I have a stack of school work so high it’s taller than me (but I guess that doesn’t say much because I’m so short). I am scheduled to work everyday this week with both of my jobs combined. I feel drained and empty of all my energy.
I went to bed late and had plans to go to church with two of my favorite friends. I did not want to go and was secretly hoping my friend would sleep through his alarm (he’s known for that). But he didn’t, and I had already committed to driving.
The service went later than I expected and we got back to campus later than I thought we would. I had about 30 minutes to grab lunch before I had to head off to my next event. I knew that I would be out late (Pssh, is 8:30PM late?). I was dreading the night because I have to work at 7:30 in the morning and have so much school work to do.
I feel defeated because I have so much to do, but not enough time or energy. Did I bite off more than I can chew? Did I get myself involved in more than I can handle?

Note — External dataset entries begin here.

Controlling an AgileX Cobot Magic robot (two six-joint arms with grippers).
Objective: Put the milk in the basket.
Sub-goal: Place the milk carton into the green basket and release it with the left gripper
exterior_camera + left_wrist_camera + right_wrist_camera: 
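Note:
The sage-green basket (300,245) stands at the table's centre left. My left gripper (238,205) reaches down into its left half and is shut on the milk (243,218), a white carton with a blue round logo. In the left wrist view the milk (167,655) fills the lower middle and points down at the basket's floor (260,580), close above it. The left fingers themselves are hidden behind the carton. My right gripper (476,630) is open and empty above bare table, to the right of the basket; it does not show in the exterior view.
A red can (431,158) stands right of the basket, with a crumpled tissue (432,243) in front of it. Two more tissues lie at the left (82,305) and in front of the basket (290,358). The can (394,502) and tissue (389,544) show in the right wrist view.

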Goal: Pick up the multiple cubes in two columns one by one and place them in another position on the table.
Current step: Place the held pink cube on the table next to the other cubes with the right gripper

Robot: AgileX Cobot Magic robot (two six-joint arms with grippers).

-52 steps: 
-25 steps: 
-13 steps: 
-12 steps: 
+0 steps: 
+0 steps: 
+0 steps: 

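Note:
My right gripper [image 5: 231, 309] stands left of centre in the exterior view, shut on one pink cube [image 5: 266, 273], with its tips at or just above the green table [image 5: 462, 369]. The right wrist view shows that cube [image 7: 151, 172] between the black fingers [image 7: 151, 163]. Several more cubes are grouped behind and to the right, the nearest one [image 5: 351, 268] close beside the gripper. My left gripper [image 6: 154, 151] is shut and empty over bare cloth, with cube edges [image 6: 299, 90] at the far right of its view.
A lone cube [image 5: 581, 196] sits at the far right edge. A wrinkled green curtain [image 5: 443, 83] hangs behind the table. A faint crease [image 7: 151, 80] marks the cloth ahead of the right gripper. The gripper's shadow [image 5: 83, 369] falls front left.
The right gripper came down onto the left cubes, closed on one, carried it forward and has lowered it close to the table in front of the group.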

I was reminded, however, in the midst of my chaotic day that God views me much differently. He sees me as a winner. Even though my human self may fail by getting myself caught up in more than I should, He sees me as precious in His eyes.
He sees you the same. Even though you may feel weighted down and burned out, the Lord still sees you as victorious.
And how can we say that we are anything BUT victorious when JESUS is the great King that reigns in victory? My prayer tonight is that our Father in Heaven would touch each of us with grace and restore our energies. Also, I pray that He would remind us and still in our hearts that we are winners in His eyes.
“And let us not grow weary of doing good, for in due season we will reap, if we do not give up.”